7. The endoscope apparatus according to claim 5, wherein the setting section sets the amount of emitted light and the amplification factor on the fluorescence observation image based on a comparison result between the dimming signal generated from the image pickup signal of the fluorescence observation image and a reference level for fluorescence observation of the predetermined reference level signal, and

the setting section sets the amplification factor and the charge control parameter on the normal observation image based on a comparison result between the dimming signal generated from the image pickup signal of the normal light observation image and a reference level for normal light observation of the predetermined reference level signal.

8. The endoscope apparatus according to claim 5, wherein the charge control parameter is a charge storage time.

9. A method of setting an endoscope apparatus having an image pickup unit for irradiating a subject with illumination light to pick up a normal light observation image of reflected light from the subject and irradiating the subject with excitation light to pick up a fluorescence observation image of fluorescence from the subject,

the method comprising the steps of:

generating, by a dimming signal generating section, a dimming signal based on an image pickup signal picked by the image pickup unit;

comparing, by a comparison section, the dimming signal with a predetermined reference level signal; and

setting, by a setting section, amounts of the illumination light and the excitation light, an amplification factor of the image pickup signal corresponding to the normal light observation image and/or the fluorescence observation image, and a charge control parameter corresponding to the normal light observation image and/or the fluorescence observation image, based on a comparison result of the comparison section.

10. The method of setting an endoscope apparatus according to claim 9, wherein in the setting of the setting section, the setting section sets the amount of emitted light based on a comparison result between the dimming signal generated from the image pickup signal of the normal light observation image and a reference level for normal light observation of the predetermined reference level signal, and

the setting section sets the amplification factor and the charge control parameter on the fluorescence observation image based on a comparison result between the dimming signal generated from the image pickup signal of the fluorescence observation image and a reference level for the fluorescence observation image of the predetermined reference level signal.

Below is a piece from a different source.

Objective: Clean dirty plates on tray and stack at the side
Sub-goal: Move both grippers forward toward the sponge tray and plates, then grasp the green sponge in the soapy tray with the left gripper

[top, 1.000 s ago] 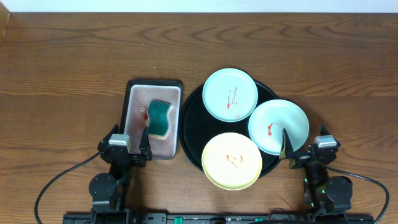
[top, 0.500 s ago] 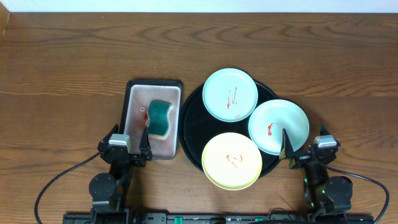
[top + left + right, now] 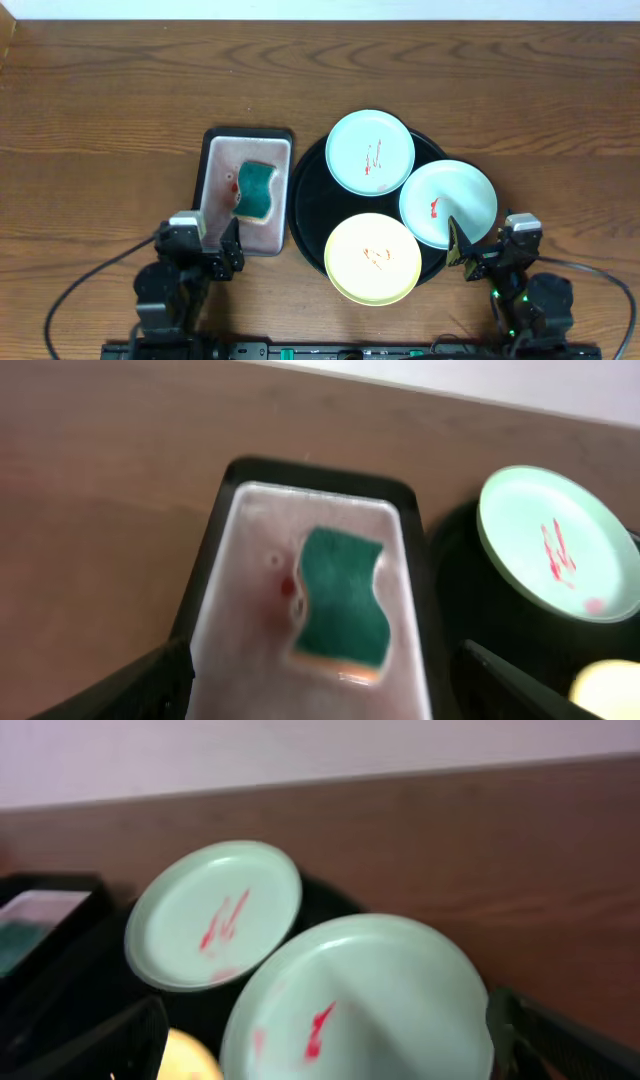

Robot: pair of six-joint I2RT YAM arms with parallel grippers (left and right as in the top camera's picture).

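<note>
Both stand open-jawed and empty — the left gripper [image 3: 212,232] at the near end of the pinkish tray [image 3: 264,232] with its green sponge [image 3: 257,190], the right gripper [image 3: 487,236] by the right-hand mint plate [image 3: 448,203] on the black tray [image 3: 310,200] — it, the far mint plate [image 3: 370,152] and the yellow plate [image 3: 373,258] all sauce-smeared.

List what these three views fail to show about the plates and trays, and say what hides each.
Yellow plate: right wrist view, cut off by the bottom edge; its smears unseen there.
Black tray: overhead, floor mostly hidden under the plates.
Sponge tray: left wrist view, near end cut off by the bottom edge.
Sponge underside: hidden in every view, facing down.
</note>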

11. The method of setting an endoscope apparatus according to claim 9, wherein in the setting of the setting section, the setting section sets the amount of emitted light and the amplification factor on the fluorescence observation image based on a comparison result between the dimming signal generated from the image pickup signal of the fluorescence observation image and a reference level for the fluorescence observation image of the predetermined reference level signal, and

the setting section sets the amplification factor and the charge control parameter on the normal observation image based on a comparison result between the dimming signal generated from the image pickup signal of the normal light observation image and a reference level for the normal light observation image of the predetermined reference level signal.

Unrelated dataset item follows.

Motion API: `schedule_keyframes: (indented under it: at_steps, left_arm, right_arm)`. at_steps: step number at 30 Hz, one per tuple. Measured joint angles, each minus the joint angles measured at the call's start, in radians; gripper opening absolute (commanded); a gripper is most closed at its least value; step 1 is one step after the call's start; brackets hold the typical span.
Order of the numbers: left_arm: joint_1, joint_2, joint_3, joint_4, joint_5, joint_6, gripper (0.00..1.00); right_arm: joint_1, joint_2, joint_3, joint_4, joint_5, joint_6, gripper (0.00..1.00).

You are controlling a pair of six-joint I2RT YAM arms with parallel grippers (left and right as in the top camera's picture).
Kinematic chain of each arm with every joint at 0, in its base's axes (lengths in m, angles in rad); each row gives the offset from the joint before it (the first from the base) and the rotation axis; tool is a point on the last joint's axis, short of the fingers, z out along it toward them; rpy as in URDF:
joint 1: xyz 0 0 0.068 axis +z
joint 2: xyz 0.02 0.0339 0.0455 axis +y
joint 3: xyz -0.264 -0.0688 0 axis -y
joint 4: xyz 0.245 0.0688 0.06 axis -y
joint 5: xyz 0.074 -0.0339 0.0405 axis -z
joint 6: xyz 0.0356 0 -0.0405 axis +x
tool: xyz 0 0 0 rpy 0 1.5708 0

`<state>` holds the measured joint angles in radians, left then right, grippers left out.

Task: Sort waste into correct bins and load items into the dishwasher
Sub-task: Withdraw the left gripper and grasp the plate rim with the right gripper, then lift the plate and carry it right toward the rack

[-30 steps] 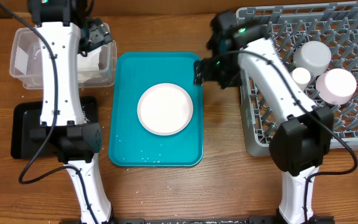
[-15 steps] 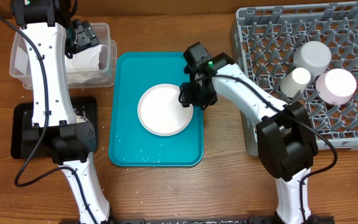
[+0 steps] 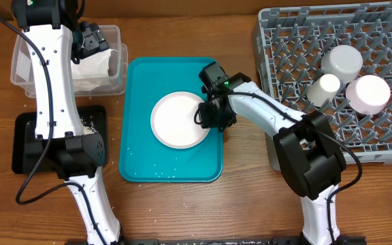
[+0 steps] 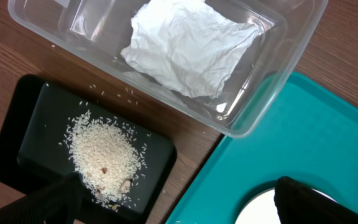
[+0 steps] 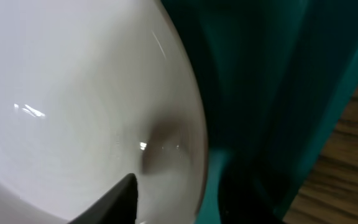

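Note:
A white plate (image 3: 175,122) lies in the middle of the teal tray (image 3: 135,156). My right gripper (image 3: 206,116) is down at the plate's right rim. In the right wrist view its jaws straddle that rim: one finger (image 5: 120,199) lies over the plate (image 5: 73,93), the other sits outside on the tray (image 5: 260,74), with a gap still showing, so my right gripper (image 5: 179,199) is open. My left gripper (image 3: 90,37) hangs open and empty above the clear bin (image 3: 26,61), which holds a crumpled white napkin (image 4: 188,46).
A grey dish rack (image 3: 386,136) at the right holds three white cups (image 3: 342,61). A black tray (image 3: 22,146) with a heap of rice (image 4: 101,152) lies in front of the clear bin. Loose grains dot the teal tray's front.
My right gripper came from the rack's edge to the plate's right rim, and its jaws have narrowed around it. The left arm shifted a little left a second ago and has held still since.

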<state>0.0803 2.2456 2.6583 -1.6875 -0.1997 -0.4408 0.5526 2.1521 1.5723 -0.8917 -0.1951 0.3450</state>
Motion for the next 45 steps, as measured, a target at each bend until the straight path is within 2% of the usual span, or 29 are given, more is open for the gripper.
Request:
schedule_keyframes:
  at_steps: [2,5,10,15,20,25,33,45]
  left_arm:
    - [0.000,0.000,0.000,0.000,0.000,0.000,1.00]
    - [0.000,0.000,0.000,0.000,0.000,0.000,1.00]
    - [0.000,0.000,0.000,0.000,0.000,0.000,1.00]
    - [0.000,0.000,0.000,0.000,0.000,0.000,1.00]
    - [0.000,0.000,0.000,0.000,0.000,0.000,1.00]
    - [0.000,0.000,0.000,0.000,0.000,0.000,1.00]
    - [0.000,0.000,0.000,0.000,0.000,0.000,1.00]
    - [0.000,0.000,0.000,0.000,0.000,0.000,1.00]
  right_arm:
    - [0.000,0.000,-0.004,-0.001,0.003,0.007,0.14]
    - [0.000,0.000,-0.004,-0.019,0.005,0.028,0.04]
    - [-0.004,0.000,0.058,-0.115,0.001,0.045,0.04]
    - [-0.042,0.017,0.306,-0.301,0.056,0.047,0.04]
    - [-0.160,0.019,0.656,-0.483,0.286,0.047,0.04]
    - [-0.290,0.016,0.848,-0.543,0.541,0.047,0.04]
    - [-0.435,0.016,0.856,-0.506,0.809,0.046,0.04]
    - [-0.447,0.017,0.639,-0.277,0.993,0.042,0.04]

12. The method of setting an endoscope apparatus according to claim 9, wherein in the setting of the setting section, the charge control parameter is a charge storage time.

13. The method of setting an endoscope apparatus according to claim 10, wherein in the setting of the setting section, the charge control parameter is a charge storage time.

14. The method of setting an endoscope apparatus according to claim 11, wherein in the setting of the setting section, the charge control parameter is a charge storage time.